Ingest Streaming Pipeline
System Intent
- What this is: The end-to-end pipeline by which a recording session — from any of three capture sources (wearable glasses, glasses-audio-only, or phone microphone) — is broken into 30-second windowed chunks on-device, uploaded to S3, and handed off to the per-window ingest Lambda. All three capture paths share the same server-side pipeline; differences are confined to client-side capture mechanics and the
captureMode flag set at session start.
Mermaid Diagram
flowchart TD
subgraph "Client — Glasses (audio+video)"
GAudio[WearablesModule\nstartAudioCapture\n30s WAV chunks\nonAudioChunkReady event]
GFrames[WearablesModule\nstartRecordingFrames\nevery frame → JPEG on disk\nstartFramePolling every 500ms]
end
subgraph "Client — Glasses-Audio (audio only)"
GAAudio[WearablesModule\nstartAudioCapture\n30s WAV chunks\nonAudioChunkReady event]
end
subgraph "Client — Phone (audio only)"
PAudio[phone-audio-capture.ts\nexpo-av\n30s WAV chunks\nonChunkReady callback]
end
subgraph "Client — PersistentUploadQueue"
Queue[enqueue audio / frame]
end
GAudio -->|windowIndex=n, sizeBytes| Queue
GAAudio -->|windowIndex=n, sizeBytes| Queue
PAudio -->|windowIndex=n, sizeBytes| Queue
GFrames -->|image/jpeg| Queue
subgraph "Server — Audio path"
AudioGrant["POST /sessions/{id}/audio?windowIndex=n\n→ presigned S3 PUT URL (5min TTL)"]
AudioS3[Client PUT audio/wav → S3\nsessions/{id}/window_NNN/audio.wav]
AudioComplete[AudioUploadCompleteFunction\nEventBridge S3 ObjectCreated]
end
subgraph "Server — Frame path (Android/POST)"
FramePost["POST /sessions/{id}/frames\nframes/app.py\nDynamoDB frameCount++\nS3 write frame_NNN.jpg"]
end
subgraph "Server — Frame path (iOS/presigned)"
FramePresign["GET /sessions/{id}/frames/presigned-url\n→ presigned S3 PUT URL (1h TTL)"]

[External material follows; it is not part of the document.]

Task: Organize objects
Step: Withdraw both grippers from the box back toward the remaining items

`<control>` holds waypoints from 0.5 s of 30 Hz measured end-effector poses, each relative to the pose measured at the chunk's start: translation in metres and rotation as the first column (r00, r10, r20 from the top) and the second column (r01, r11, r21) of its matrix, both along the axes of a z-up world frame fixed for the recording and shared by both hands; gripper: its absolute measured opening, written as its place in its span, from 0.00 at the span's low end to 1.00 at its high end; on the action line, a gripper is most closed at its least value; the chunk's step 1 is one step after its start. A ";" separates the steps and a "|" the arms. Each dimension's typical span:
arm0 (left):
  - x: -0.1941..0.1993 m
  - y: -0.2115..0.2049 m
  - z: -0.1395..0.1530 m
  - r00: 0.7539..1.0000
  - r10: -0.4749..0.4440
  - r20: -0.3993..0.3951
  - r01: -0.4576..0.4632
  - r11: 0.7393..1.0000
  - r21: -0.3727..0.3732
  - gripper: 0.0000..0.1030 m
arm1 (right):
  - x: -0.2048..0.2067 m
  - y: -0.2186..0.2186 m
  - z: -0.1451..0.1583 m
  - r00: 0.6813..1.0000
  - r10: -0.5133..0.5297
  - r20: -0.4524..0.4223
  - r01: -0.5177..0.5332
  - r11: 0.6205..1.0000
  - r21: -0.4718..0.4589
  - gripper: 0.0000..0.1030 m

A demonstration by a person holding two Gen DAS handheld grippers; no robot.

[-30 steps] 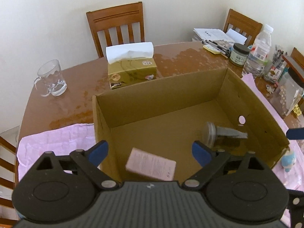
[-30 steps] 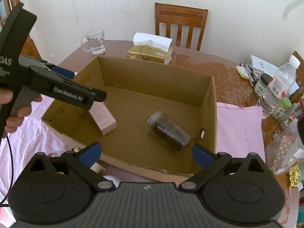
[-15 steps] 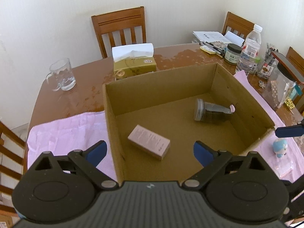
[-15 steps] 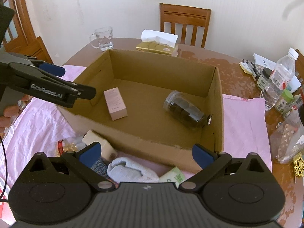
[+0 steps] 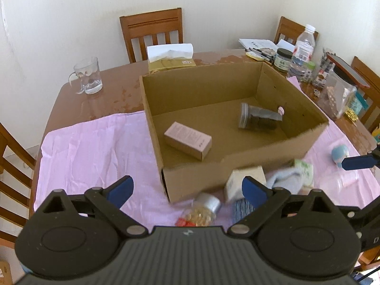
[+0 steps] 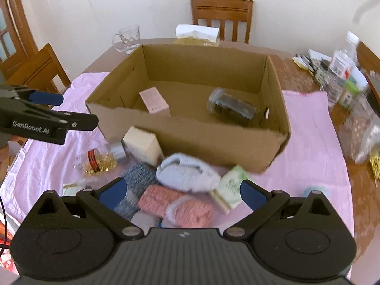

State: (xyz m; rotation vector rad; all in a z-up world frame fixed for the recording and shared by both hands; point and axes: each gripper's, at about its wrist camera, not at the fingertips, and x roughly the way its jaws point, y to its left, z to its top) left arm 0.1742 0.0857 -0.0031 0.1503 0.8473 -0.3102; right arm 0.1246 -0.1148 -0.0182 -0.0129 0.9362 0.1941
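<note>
**Choosing the next item from the pile before the box**

The cardboard box (image 6: 194,140) stands on the pink cloth (image 5: 95,147). Inside it lie already a pink carton (image 5: 187,140) and a clear jar (image 5: 257,119), which rests on its side. The other things wait outside, just beside the near wall of the box: a white carton (image 6: 142,146), a small bottle with a silver cap (image 6: 99,160), a pale blue rolled cloth (image 6: 187,173), a grey-blue roll (image 6: 137,180), a pink roll (image 6: 175,205) and a green-and-white packet (image 6: 231,187).

Both tools are empty. The left gripper (image 5: 187,187) holds its jaws spread wide above the bottle and the white carton. The right gripper (image 6: 181,190) is spread in the same way, over the rolled cloths.

The step in hand seems to be the choice of a next thing to pick. To do it well, each gripper should probably take what lies nearest below it, so that the two do not cross. The rolls are soft and touch each other; a grasp across the middle of one roll, from above, would likely lift it alone. The bottle is round and may roll away, so the fingers should close across its body, not along it.
</note>
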 end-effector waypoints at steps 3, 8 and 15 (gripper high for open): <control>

FrameS3["Client PUT image/jpeg → S3\n(URLSession background upload)"]
end
Queue -->|audio| AudioGrant
AudioGrant --> AudioS3
AudioS3 -->|ObjectCreated event| AudioComplete
Queue -->|frame, iOS| FramePresign
FramePresign --> FrameS3
Queue -->|frame, Android| FramePost
AudioComplete -->|captureMode=audio_only OR window in completedFrameWindows| IngestTrigger
FramePost -->|60th frame AND window in completedAudioWindows| IngestTrigger
IngestTrigger[IngestWindowFunction\nasync Lambda invoke]
Flows
Flow: glasses.audioChunks
- Core files:
- Android:
main/app/wearables-module/android/src/main/java/expo/modules/wearablesmodule/WearablesModule.kt - iOS:
main/app/wearables-module/ios/WearablesModule.swift - Client orchestration:
main/app/lib/capture-session.ts
Types
AudioChunkEvent {
filePath: string (filesystem path to WAV file — no file:// prefix on Android, native path on iOS)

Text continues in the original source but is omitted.